┌────────

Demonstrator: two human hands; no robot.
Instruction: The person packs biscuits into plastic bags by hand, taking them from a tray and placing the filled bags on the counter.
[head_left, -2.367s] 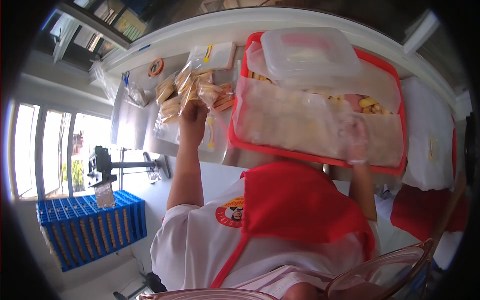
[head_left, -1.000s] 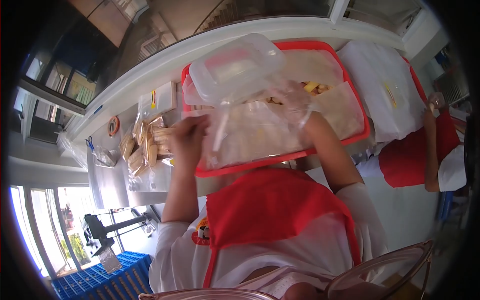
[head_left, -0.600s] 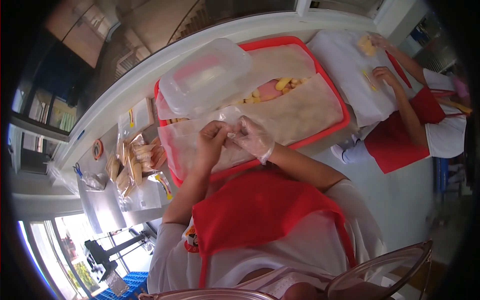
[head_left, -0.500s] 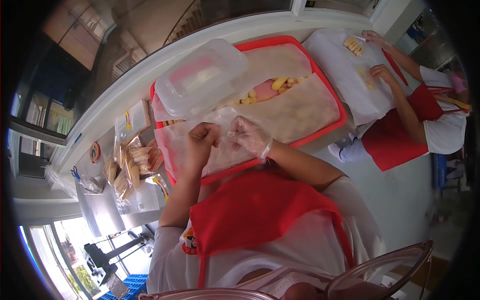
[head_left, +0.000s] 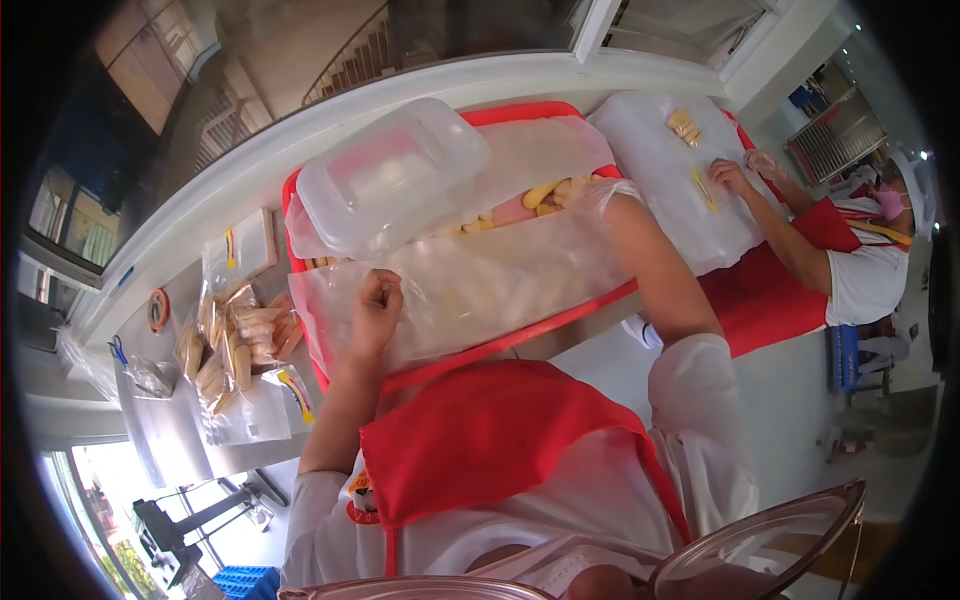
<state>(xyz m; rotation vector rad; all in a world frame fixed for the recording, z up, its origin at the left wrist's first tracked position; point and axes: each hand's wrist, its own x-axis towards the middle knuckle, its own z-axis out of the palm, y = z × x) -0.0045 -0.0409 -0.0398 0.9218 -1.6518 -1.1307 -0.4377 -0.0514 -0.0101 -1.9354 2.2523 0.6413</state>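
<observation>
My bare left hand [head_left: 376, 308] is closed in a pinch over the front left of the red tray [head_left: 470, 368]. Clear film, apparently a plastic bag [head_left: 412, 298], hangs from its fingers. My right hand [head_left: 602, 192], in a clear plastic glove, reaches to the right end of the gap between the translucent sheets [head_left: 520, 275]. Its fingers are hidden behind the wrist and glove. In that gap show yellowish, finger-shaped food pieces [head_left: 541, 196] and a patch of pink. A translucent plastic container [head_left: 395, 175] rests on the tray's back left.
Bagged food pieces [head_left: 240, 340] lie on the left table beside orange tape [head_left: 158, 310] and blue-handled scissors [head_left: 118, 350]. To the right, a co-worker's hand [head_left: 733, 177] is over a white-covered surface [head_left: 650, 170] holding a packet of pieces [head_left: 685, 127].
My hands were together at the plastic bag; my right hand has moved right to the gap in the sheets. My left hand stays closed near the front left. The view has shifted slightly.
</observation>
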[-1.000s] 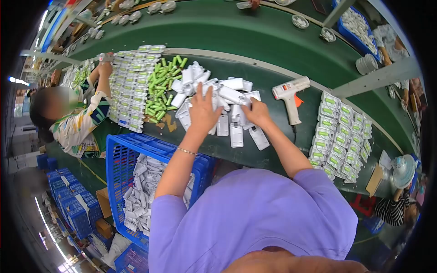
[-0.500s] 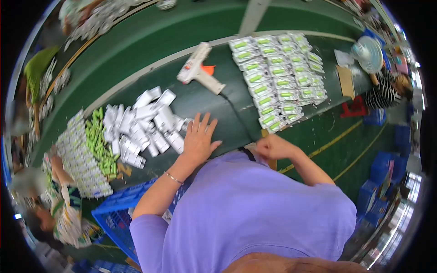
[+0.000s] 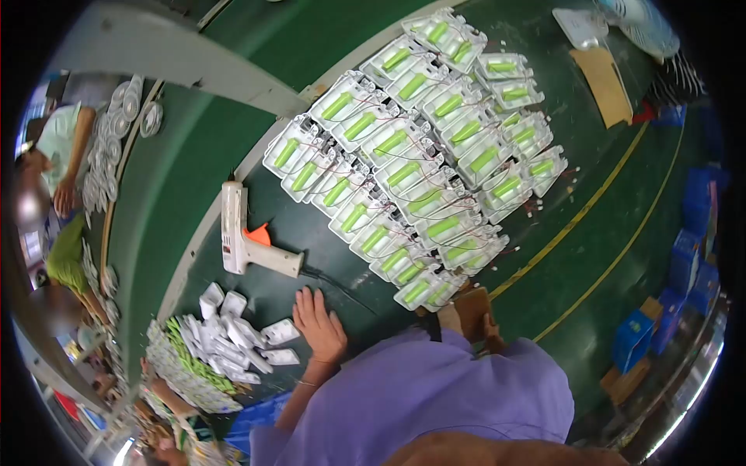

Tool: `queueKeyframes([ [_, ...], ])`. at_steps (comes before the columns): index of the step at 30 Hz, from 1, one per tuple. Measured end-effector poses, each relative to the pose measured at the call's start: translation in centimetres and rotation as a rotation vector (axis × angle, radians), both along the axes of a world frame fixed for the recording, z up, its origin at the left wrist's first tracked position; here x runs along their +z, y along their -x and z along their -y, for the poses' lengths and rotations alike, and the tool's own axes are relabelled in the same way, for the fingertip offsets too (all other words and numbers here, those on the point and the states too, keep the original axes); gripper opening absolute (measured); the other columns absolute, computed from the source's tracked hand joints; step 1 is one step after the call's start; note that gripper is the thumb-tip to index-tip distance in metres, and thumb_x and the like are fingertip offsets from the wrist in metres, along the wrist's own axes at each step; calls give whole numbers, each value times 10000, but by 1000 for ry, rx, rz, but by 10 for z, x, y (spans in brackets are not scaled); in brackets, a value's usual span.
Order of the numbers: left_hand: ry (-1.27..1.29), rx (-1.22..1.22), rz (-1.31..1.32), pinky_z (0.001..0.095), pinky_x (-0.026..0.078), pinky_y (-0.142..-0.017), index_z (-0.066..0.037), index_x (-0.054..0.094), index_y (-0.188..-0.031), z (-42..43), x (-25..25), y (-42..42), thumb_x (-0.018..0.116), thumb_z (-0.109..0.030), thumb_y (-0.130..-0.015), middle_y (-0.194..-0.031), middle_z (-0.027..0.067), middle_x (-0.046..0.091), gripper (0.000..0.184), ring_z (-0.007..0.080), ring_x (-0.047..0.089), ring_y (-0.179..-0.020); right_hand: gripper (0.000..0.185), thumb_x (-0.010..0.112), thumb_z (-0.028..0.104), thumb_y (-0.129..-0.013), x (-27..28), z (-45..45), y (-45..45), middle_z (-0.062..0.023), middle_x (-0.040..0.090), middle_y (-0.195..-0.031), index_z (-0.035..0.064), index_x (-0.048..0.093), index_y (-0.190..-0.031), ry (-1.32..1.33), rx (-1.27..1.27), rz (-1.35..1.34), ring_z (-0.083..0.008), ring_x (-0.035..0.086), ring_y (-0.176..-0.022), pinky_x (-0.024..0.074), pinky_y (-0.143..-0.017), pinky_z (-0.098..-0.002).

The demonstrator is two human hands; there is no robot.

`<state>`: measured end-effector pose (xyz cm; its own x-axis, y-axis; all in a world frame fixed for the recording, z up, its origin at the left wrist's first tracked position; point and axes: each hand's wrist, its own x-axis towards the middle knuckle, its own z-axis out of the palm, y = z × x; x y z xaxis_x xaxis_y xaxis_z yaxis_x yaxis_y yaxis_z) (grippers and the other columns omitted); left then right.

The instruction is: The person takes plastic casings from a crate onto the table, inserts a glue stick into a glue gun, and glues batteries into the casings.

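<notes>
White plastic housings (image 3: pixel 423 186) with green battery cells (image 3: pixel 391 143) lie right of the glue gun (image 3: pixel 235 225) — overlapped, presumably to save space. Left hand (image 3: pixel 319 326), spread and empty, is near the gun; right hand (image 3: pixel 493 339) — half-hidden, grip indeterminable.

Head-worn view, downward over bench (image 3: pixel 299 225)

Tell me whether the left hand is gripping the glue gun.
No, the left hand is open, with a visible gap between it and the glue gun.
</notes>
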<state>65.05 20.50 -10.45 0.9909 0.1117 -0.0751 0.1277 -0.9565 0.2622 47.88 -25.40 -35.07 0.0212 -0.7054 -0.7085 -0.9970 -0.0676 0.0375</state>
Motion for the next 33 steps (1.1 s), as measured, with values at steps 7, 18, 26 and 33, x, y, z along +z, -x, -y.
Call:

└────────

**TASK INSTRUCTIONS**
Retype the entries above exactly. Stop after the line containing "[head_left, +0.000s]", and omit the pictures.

**SOLVED PROBLEM**
Demonstrator: two human hands; no robot.
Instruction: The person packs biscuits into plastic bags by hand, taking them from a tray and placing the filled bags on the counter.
[head_left, -2.367s] 
[head_left, -1.000s] 
[head_left, -0.600s] 
[head_left, -0.500s] 
[head_left, +0.000s] 

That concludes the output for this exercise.